=== WORK REQUIRED ===
Your task is to retype the listing word for word.

=== DATA TO EXAMINE ===
┄┄┄┄┄┄┄┄┄┄┄┄┄┄┄┄┄┄┄┄

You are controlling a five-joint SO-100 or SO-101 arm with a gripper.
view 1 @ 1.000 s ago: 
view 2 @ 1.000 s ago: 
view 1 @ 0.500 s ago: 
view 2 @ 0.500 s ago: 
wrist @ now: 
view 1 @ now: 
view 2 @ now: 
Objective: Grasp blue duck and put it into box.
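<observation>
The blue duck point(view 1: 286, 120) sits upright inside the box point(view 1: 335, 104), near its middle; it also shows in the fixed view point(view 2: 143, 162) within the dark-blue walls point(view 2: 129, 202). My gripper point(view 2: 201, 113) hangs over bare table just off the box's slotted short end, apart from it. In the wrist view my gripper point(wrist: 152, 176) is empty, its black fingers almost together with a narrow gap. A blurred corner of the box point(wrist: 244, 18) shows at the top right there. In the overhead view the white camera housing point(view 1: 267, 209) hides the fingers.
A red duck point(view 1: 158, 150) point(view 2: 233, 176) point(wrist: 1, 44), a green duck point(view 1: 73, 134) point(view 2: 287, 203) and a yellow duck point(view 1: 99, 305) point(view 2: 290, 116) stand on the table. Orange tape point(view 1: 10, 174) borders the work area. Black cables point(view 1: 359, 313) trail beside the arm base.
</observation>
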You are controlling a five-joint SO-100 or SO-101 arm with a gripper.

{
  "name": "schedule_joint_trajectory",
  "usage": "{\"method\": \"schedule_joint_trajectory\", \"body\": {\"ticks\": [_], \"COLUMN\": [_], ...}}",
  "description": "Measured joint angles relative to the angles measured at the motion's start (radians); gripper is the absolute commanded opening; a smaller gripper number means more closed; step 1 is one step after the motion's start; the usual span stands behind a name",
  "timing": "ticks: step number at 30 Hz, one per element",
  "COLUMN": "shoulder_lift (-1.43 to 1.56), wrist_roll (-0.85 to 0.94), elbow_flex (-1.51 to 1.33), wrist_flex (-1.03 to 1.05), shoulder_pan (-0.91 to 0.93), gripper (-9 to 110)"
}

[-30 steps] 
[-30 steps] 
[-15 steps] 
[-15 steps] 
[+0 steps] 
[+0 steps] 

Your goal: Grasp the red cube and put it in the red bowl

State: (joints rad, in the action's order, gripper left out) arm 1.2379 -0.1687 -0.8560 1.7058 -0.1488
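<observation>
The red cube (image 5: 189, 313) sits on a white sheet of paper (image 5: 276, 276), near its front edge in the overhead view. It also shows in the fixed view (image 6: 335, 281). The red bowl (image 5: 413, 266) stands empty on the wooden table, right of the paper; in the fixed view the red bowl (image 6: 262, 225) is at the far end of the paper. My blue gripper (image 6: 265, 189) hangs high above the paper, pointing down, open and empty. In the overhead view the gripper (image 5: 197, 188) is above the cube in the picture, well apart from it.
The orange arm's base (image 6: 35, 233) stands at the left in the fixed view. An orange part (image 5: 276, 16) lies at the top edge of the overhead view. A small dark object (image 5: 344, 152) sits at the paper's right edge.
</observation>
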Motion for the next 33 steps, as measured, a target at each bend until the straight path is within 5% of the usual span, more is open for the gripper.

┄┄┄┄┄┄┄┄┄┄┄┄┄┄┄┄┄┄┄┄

=== ANSWER SECTION ===
You are controlling a five-joint SO-100 or SO-101 arm with a gripper.
view 1 @ 1.000 s ago: 
view 2 @ 1.000 s ago: 
view 1 @ 0.500 s ago: 
view 2 @ 0.500 s ago: 
wrist @ now: 
view 1 @ now: 
view 2 @ now: 
Objective: Grasp blue duck and put it into box.
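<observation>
The blue duck point(view 1: 286, 120) sits upright inside the box point(view 1: 335, 104), near its middle; it also shows in the fixed view point(view 2: 143, 162) within the dark-blue walls point(view 2: 129, 202). My gripper point(view 2: 201, 113) hangs over bare table just off the box's slotted short end, apart from it. In the wrist view my gripper point(wrist: 152, 176) is empty, its black fingers almost together with a narrow gap. A blurred corner of the box point(wrist: 244, 18) shows at the top right there. In the overhead view the white camera housing point(view 1: 267, 209) hides the fingers.
A red duck point(view 1: 158, 150) point(view 2: 233, 176) point(wrist: 1, 44), a green duck point(view 1: 73, 134) point(view 2: 287, 203) and a yellow duck point(view 1: 99, 305) point(view 2: 290, 116) stand on the table. Orange tape point(view 1: 10, 174) borders the work area. Black cables point(view 1: 359, 313) trail beside the arm base.
</observation>
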You are controlling a five-joint SO-100 or SO-101 arm with a gripper.

{
  "name": "schedule_joint_trajectory",
  "usage": "{\"method\": \"schedule_joint_trajectory\", \"body\": {\"ticks\": [_], \"COLUMN\": [_], ...}}",
  "description": "Measured joint angles relative to the angles measured at the motion's start (radians); gripper is the absolute commanded opening; a smaller gripper number means more closed; step 1 is one step after the motion's start; the usual span stands behind a name",
  "timing": "ticks: step number at 30 Hz, one per element",
  "COLUMN": "shoulder_lift (-1.43 to 1.56), wrist_roll (-0.85 to 0.94), elbow_flex (-1.51 to 1.33), wrist_flex (-1.03 to 1.05), shoulder_pan (-0.91 to 0.93), gripper (-9 to 110)"
}

[-30 steps] 
[-30 steps] 
[-15 steps] 
[-15 steps] 
[+0 steps] 
[+0 steps] 

Your goal: Grasp the red cube and put it in the red bowl

State: (joints rad, in the action's order, gripper left out) arm 1.2379 -0.1687 -0.8560 1.7058 -0.1488
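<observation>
The red cube (image 5: 189, 313) sits on a white sheet of paper (image 5: 276, 276), near its front edge in the overhead view. It also shows in the fixed view (image 6: 335, 281). The red bowl (image 5: 413, 266) stands empty on the wooden table, right of the paper; in the fixed view the red bowl (image 6: 262, 225) is at the far end of the paper. My blue gripper (image 6: 265, 189) hangs high above the paper, pointing down, open and empty. In the overhead view the gripper (image 5: 197, 188) is above the cube in the picture, well apart from it.
The orange arm's base (image 6: 35, 233) stands at the left in the fixed view. An orange part (image 5: 276, 16) lies at the top edge of the overhead view. A small dark object (image 5: 344, 152) sits at the paper's right edge.
</observation>
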Motion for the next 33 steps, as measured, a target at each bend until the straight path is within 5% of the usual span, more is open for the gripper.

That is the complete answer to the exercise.